Process and Methodology

The expert panel first convened in the spring of 2009 to establish the vision and purpose of the panel, discuss the process and schedule for producing the guidelines, and determine the critical areas to be addressed. Prior to this meeting, the expert panel participated in a conference call to introduce the panel's work and discuss the overarching questions that should be answered by the guidelines.
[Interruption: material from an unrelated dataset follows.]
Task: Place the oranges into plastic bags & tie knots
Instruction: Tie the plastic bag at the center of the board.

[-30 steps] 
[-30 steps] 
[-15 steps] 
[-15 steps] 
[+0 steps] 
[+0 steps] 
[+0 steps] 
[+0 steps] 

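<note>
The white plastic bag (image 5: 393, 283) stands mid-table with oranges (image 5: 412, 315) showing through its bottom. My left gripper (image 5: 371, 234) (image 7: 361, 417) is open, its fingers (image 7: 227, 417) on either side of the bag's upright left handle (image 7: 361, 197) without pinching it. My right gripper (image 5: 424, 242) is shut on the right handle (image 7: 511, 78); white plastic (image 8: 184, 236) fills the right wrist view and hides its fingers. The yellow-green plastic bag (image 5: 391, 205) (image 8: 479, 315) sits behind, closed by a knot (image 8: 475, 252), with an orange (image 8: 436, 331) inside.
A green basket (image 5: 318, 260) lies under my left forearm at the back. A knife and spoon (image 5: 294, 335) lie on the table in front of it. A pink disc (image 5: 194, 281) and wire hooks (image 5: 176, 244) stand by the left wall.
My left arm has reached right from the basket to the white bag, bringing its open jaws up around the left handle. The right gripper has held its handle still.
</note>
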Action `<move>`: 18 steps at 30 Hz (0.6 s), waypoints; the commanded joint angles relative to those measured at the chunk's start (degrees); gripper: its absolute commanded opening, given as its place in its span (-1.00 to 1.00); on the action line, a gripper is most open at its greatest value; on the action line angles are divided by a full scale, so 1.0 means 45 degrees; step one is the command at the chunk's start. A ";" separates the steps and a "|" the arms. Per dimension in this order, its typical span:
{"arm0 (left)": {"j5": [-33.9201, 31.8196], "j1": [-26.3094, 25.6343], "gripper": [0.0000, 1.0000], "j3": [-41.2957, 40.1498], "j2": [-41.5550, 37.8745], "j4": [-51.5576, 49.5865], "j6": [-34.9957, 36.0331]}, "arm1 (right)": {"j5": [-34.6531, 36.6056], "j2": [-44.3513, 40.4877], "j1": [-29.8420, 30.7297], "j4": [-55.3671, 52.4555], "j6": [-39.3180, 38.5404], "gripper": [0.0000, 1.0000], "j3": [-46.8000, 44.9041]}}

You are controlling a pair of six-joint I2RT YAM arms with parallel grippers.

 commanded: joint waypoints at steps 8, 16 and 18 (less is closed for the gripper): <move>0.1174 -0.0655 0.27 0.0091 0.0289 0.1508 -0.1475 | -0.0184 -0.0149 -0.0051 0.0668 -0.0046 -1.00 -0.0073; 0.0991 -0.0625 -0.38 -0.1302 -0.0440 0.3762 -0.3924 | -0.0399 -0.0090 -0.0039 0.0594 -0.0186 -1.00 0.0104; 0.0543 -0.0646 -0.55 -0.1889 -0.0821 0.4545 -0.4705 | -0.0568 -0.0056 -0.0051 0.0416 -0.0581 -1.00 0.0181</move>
Before beginning the writing of the guidelines report, the expert panel divided its work into sections dealing with preventive care or health maintenance, recognition and management of acute sickle-cell disease (SCD)-related complications, recognition and management of chronic SCD-related complications, and the two most broadly assessed and available disease-modifying therapies for SCD, hydroxyurea and chronic blood transfusions.
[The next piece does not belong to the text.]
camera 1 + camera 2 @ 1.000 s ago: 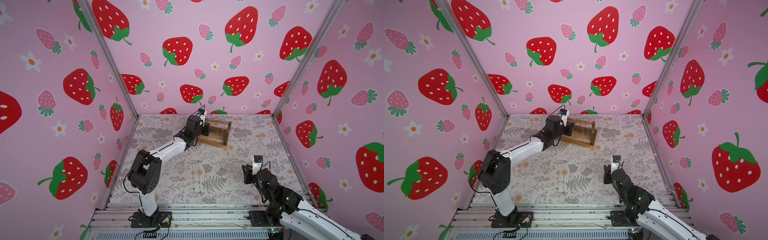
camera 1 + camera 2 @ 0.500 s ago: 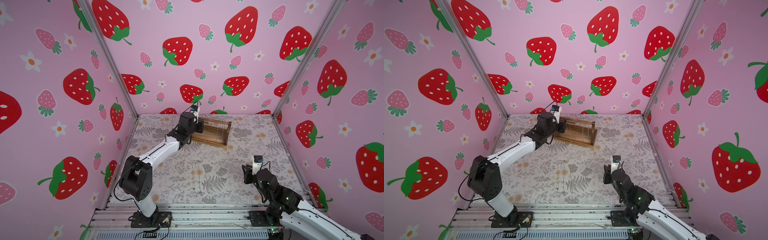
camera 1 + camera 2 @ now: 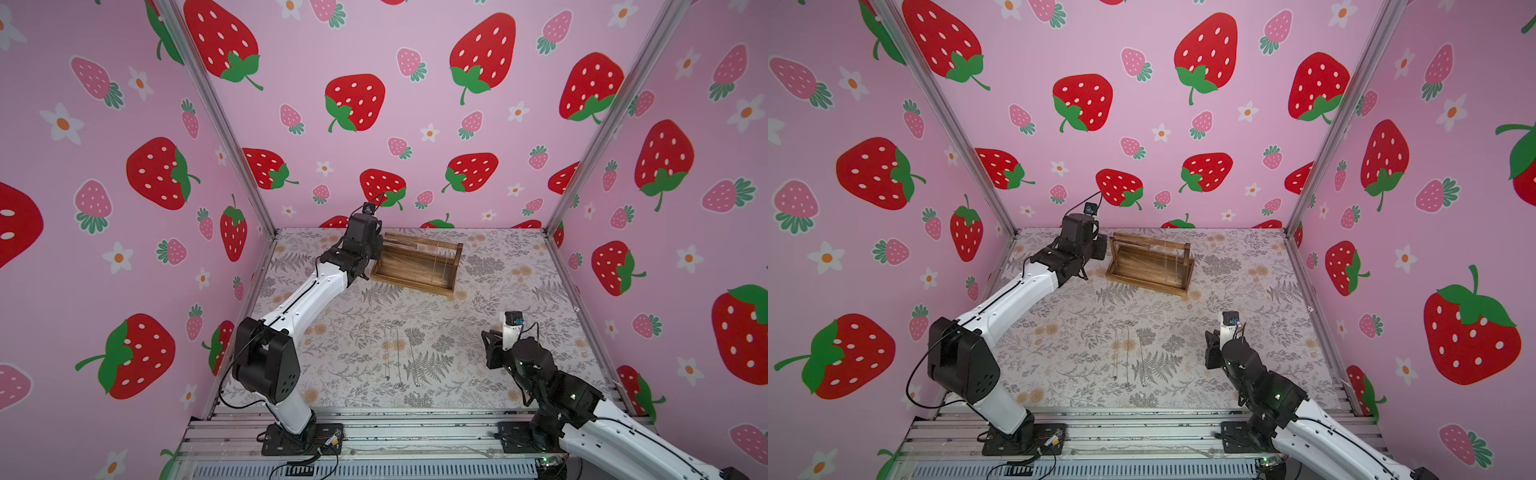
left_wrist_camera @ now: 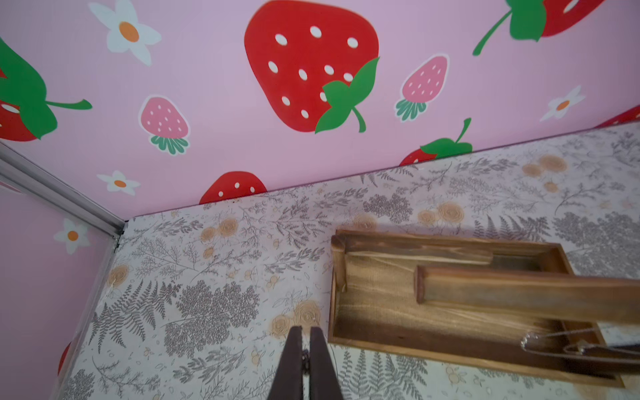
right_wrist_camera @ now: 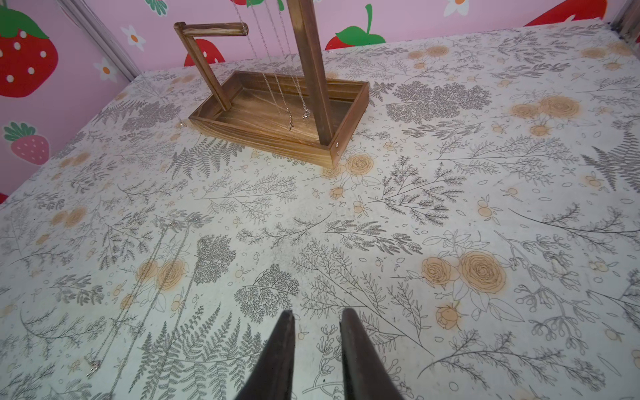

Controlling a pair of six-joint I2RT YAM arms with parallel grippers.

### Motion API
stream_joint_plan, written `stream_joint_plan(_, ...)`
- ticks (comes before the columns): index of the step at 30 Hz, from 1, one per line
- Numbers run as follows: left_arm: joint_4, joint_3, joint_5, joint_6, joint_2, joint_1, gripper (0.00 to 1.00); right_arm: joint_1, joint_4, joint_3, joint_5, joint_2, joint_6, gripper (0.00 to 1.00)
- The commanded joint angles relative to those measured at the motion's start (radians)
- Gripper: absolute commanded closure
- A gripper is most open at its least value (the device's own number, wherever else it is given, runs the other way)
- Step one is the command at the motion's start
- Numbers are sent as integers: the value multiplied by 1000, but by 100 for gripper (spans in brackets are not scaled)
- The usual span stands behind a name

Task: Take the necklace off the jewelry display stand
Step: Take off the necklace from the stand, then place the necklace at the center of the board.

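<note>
The brown wooden jewelry display stand (image 3: 415, 268) (image 3: 1148, 268) stands at the back of the table. Thin silver chains (image 5: 277, 86) hang from its top bar (image 4: 519, 291), with pendants over the tray. My left gripper (image 4: 304, 332) (image 3: 1101, 248) is just off the stand's left end, above the cloth. It is shut, with a small dark bit of the necklace (image 4: 305, 358) pinched between its fingers. My right gripper (image 5: 317, 317) (image 3: 492, 349) hovers low at the front right, far from the stand. It is open with nothing between its fingers.
Several thin necklaces (image 3: 390, 353) (image 5: 156, 277) lie stretched out on the floral cloth near the front middle. Pink strawberry walls close in the back and both sides. A metal corner post (image 4: 59, 194) stands close to the left gripper.
My left gripper has drawn back leftward from the stand's top bar to a spot beside the stand's left end, staying shut. The right arm has not moved.
</note>
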Motion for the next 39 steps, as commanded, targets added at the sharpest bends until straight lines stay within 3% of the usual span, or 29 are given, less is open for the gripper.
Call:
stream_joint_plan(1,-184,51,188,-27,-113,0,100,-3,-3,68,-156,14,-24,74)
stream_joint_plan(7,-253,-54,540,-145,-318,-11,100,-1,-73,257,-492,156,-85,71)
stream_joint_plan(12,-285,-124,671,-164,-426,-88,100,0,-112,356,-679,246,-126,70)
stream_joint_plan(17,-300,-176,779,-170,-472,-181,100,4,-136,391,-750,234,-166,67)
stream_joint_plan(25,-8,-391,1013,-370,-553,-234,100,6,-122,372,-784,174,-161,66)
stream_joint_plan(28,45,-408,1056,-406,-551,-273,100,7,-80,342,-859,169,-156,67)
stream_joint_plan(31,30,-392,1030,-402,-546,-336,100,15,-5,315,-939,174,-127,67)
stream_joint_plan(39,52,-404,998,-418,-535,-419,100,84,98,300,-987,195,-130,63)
With the assistance of the methodology team and the supporting evidence center, the panel then developed key questions and literature search terms to identify evidence. The field of SCD has a limited number of randomized controlled trials (RCTs) or large prospective cohort studies to guide clinical decisionmaking; therefore, few of the recommendations in this document are based on this highest quality evidence. For common health issues, the panel included the evidence-based recommendations of the United States Preventive Services Task Force (USPSTF) as well as vetted recommendations of other groups. These recommendations include the SCD reproductive-related recommendations of the World Health Organization (WHO), the immunization recommendations of the Advisory Committee on Immunization Practices (ACIP), and the acute and chronic pain management recommendations of the American Pain Society (APS). These recommendations are denoted as "Consensus–Adapted."
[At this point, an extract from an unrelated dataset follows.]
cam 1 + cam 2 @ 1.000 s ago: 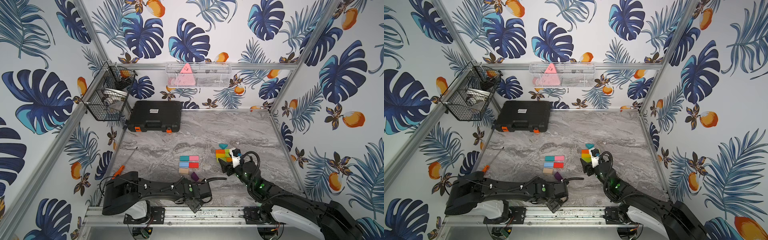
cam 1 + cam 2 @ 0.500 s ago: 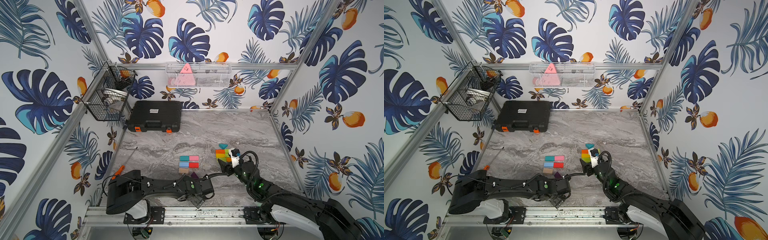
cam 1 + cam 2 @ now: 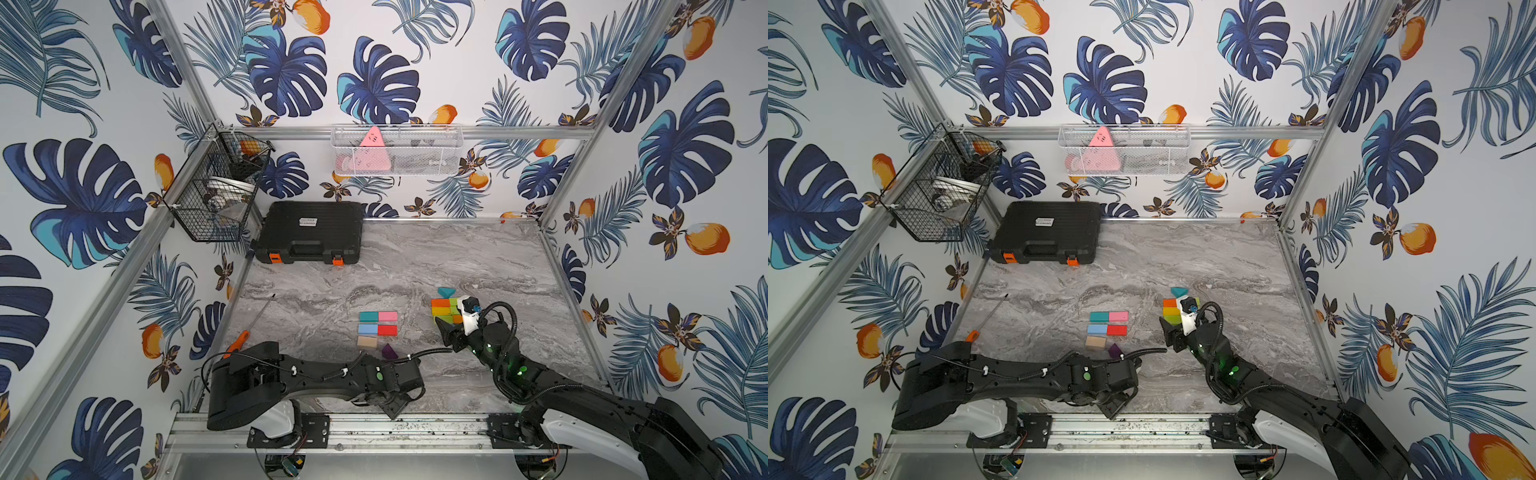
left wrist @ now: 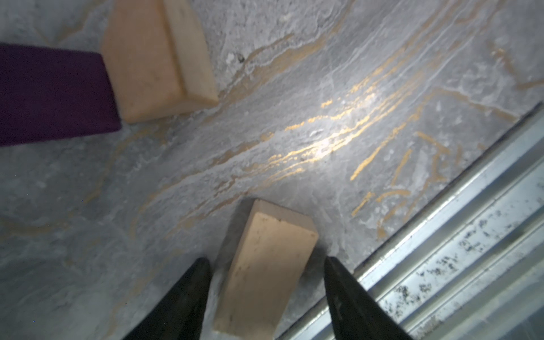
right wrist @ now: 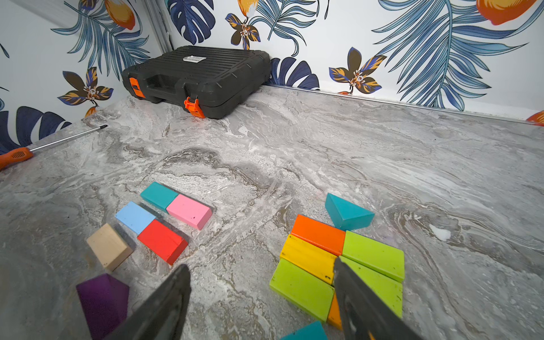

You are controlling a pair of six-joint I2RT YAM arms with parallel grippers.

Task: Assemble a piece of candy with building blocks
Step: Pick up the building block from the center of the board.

Recognizing the need to provide practical guidance for common problems that may lie outside of the panel's evidence reviews or available science, in many areas the published evidence was supplemented by the expertise of the panel members, who have many years of experience in managing and studying individuals with SCD. Recommendations based on the opinions of the expert panel members are labeled as "Consensus–Panel Expertise." Each is clearly labeled with the strength of the recommendation and the quality of evidence available to support it.

Determining the Strength of Recommendations

The Grading of Recommendations Assessment, Development and Evaluation (GRADE) framework rates the strength of recommendations as "strong" or "weak." However, the panel modified the GRADE system and used a third category—moderate—when they determined that patients would be better off if they followed a recommendation, despite there being some level of uncertainty about the magnitude of benefit of the intervention or the relative net benefit of alternative courses of action. The panel intends for these moderate-strength recommendations to be used to populate protocols of care and provide a guideline based on the best available evidence. The panel does not intend for weak- or moderate-strength recommendations to generate quality-of-care indicators or accountability measures or affect insurance reimbursement. Variation in care in the areas of weak- or moderate-strength recommendations may be acceptable, particularly in ways that reflect patient values and preferences. Conversely, strong recommendations represent areas in which there is confidence in the evidence supporting net benefit, and the recommendations likely apply to most individuals with sickle cell anemia. For more information, see the "Rating Scheme for the Strength of the Recommendations" field.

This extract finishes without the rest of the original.